1. When you hear the words “Deer Lake Road” and “camp party” you immediately start cancelling all other plans you had for the weekend.
2. You’ve willingly gone for a “booze cruise” to Amasa in the back of a pick-up truck.
You finished your bottle of Captain, got out at the Horseshoe Saloon and passed out in the bathroom. And lived to tell the tale.
3. You’ve gone floating down the Au Train in a kayak or on a tube and blacked out before you reached the end.
4. It’s only a ‘party’ if 10 people are huddled around a fire drinking cheap beer.
With a 24-pack of PBR and a keg of Bud Light. And flannel – lots and lots of flannel.
5. When the bars close you head straight to Lake Superior to jump in.
…and cleanse yourself of the whiskey shot that you spilt all over yourself.
6. You can drink an entire fifth of Captain without puking.
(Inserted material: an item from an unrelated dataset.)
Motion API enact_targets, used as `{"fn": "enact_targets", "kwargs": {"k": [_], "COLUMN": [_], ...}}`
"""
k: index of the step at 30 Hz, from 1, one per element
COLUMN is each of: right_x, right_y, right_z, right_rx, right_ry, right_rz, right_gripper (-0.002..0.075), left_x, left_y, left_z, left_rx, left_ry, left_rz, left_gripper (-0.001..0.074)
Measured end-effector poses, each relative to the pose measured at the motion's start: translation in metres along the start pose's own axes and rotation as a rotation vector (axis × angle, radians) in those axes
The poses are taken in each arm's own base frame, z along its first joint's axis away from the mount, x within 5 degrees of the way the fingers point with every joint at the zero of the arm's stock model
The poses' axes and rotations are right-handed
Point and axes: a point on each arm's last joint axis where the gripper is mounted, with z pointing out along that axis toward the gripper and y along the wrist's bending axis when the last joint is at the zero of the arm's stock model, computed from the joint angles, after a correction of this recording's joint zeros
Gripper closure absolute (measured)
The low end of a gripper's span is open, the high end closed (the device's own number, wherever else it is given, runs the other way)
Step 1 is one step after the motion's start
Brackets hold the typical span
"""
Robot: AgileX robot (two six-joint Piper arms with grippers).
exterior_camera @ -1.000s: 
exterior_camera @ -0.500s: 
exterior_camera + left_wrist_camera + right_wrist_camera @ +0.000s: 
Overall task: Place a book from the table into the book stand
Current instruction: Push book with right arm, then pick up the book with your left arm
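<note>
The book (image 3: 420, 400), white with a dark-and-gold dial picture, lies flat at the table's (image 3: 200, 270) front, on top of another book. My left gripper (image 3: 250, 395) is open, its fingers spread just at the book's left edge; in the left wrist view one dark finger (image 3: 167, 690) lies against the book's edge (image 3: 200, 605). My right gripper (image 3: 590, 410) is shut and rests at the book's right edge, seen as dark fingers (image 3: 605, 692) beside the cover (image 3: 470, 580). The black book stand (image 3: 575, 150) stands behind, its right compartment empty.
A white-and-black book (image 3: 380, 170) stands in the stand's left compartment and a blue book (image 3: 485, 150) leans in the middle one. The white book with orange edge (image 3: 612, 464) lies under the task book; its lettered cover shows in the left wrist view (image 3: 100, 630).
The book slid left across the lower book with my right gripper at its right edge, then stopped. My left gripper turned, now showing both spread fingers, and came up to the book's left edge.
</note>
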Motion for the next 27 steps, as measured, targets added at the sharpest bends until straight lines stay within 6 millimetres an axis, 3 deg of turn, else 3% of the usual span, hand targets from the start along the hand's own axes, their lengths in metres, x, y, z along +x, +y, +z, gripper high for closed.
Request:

And continue to drink more.
7. Gender has nothing to do with who can drink the most.
We’re all equals in the UP.
8. You’re used to all the bars being walking distance from your home.
Don’t worry about a DD, you got this covered.
9. The Verabar is always your last stop of the night.
10. You always stop at Blue Link before heading to your friends’ house so you can pre-game while getting ready.
11. Nothing stands between you and karaoke nights at Flannigan’s.
12. You leave Remies and instantly remove your heels so you can walk up Washington Street free of pain.
13. You’ve puked in your hand after taking a shot, emptied it out in the bathroom, and gone back out on the dance floor without any shame.
14. You always head to downtown Marquette at 9 p.m. on Halloween so you and your “Sexy Peter Pan” costume don’t have to pay cover.
15. You’re friends with all of your bartenders on Facebook.
16. Your dog or your friends’ dog has been successfully trained to fetch a beer from a cooler.
17. You’re used to the city of Ishpeming getting blocked off on Main Street in front of Jack’s Teepee as well as The Congress on the 3rd and 4th of July so the entire city can drink without worrying about cars driving by.
18. No one can tell you when to stop drinking but yourself.
19. You drink just as much, if not more, than your parents.
20. You stop at Jim’s Jubilee after work to buy yourself a bottle or two of Arbor Mist. And it’s only Tuesday.